OSBC and the Microsoft Open Source ISV NXT Forum
June 17, 2007 – 2:31 pmI’ve recently returned from the Open Source Business Conference 2007 held in San Francisco. This year’s event was impressively organized, with great speakers, panels and the like. Well done to Matt Asay and co. for a great event.
A day prior to the conference, Microsoft held a forum for American Open Source ISVs. I managed to wangle an invite for KnowledgeTree and found the event extremely valuable, but not necessarily due to the speakers but more the opportunity to network with a smaller, more focussed group of ISVs and Microsoft guys than at other larger events. One of the great things about these smaller Microsoft events is that the Microsoft execs tend to speak somewhat more candidly. The timing of the forum was both good and bad. A week prior to the event Fortune Magazine published the now infamous article wherein they quoted Microsoft General Counsel Brad Smith and licensing chief Horacio Gutierrez as saying Linux and Open Source projects violated 235 Microsoft patents. Fabrizio and the Funambol team captured the moment nicely in a cheeky t-shirt which was distributed at the Forum and OSBC.
Microsoft’s Sam Ramji and co. certainly had their work cut out responding to the many queries, concerns and bafflement. Many of the ISVs present want to work more closely with Microsoft. More than 60% of KnowledgeTree’s approximately 12000-15000 monthly open source downloads are our Windows stack installer. One of the primary differentiators of our commercial offering is its tight integration with the Windows desktop and Microsoft Office. Our customers and open source users are running on Windows, like Windows and intend on staying on it. A strong relationship with Microsoft is therefore important for us to be able to continue delivering to our users. Building that strong relationship with Microsoft, which is currently exhibiting many faces is difficult for open source ISVs. Will a deeper relationship with Microsoft alienate our open source communities? Will we become targets for patent claims? Will we be caught in an FSF-sponsored license quagmire?
Sam’s candid answers went a long way to allaying my fears:
- I’m no longer entirely anti- the Novell deal: indemnifying ones customers and the parties to a strategic partnership from each other’s patent claims is business. It happens all the time and is not publicized. Working on Linux/Windows interoperability is good, patent indemnification at this level is unremarkable, bar for the newsworthiness of the participants. Sitting on an OSBC panel, Alison Randal from O’Reilly felt that the deal would have a neutral effect on open source. Perhaps.

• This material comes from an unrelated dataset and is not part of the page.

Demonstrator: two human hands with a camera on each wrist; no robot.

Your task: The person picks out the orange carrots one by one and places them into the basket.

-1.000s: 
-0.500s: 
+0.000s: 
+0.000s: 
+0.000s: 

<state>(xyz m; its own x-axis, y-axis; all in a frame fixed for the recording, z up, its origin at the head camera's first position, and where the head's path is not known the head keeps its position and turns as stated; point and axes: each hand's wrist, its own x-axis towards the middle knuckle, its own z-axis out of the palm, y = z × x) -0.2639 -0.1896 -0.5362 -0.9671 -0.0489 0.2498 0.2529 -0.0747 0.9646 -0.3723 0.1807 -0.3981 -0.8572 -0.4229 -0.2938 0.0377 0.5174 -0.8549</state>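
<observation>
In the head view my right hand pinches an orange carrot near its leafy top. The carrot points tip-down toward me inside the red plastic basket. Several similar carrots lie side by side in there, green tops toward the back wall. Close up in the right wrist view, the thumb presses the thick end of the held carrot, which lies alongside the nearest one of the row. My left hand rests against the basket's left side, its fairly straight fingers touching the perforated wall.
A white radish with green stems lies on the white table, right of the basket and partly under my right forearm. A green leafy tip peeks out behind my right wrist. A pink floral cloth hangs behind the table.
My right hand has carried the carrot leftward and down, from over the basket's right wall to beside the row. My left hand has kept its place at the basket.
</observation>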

- Microsoft is a very large organization. There are many intelligent, articulate people with different opinions working for the company and they tend to voice these opinions. It appears Bill Hilf, Sam Ramji and co. have one stance and Brad Smith and co. have another. I guess this is healthy internal to an organization but external communication needs to be unified and clear and speak to the concerns of all stakeholders (shareholders, partners, customers, employees). I’m still not entirely sure which camp will win out. And so on to more about corporate messaging and patents…
I do still feel strongly that software patents have a significant chilling effect on entrepreneurial innovation. I’ve purposefully used this term: the arguments for software patents have centered around corporate innovation and how investment in such requires patent protection. I’m not entirely convinced of this. There is far too much prior art and obviousness in much of software and software development itself is too fluid in many respects to be captured in a formal patent (an argument for another time). Back to entrepreneurial innovation: great leaps in innovation happen at the fringes of economic activity. Entrepreneurs are the drivers of this innovation but they are by their very nature not capitalized as heavily as corporates. They most certainly do not have the money, the skills or the time to do extensive investigations in to whether the mechanism they are using to achieve their aim is infringing on somebody’s patents. The fear of infringement has a chilling effect on this entrepreneurial activity.
In the case of VC-backed software startups, management of these companies appear to only register patents for (a) defensive reasons and (b) so that investors get a warm fuzzy feeling (which is wound up with perception of value and also the risk management approach of (a)). If you ask any economist, spending hundreds of thousands of dollars on defensive patents is not an appropriate allocation of resources (unless you’re an attorney!).
At the Microsoft ISV Forum I was struck by how my clearly more Eurocentric perspective on IPR and software patents (I’m South African and KnowledgeTree is based in Cape Town) differed with those of the Americans sitting around me. KnowledgeTree was the only non-American ISV present (apart from our friends at BitRock) and I was evidently coming from a world where software patents were not a fait accompli. The war to capture the minds of the European Parliament is still on the go. Many a battle has been won but the war is certainly not over.
When pressed, Sam and co. felt that US patent reform was perhaps necessary.
So, given that the US PTO’s approach to software patents is broken and that it is costly to Microsoft and the other majors, why is Microsoft still pressuring the EU for software patents modeled on the US? At the Forum, I put this to the Microsoft guys. Stephen Walli picked up on this in his excellent blog on this same topic.
Microsoft: if you’re serious about reforming the US patent regime, stop pressuring the EU to implement a broken system and get on with helping fix it!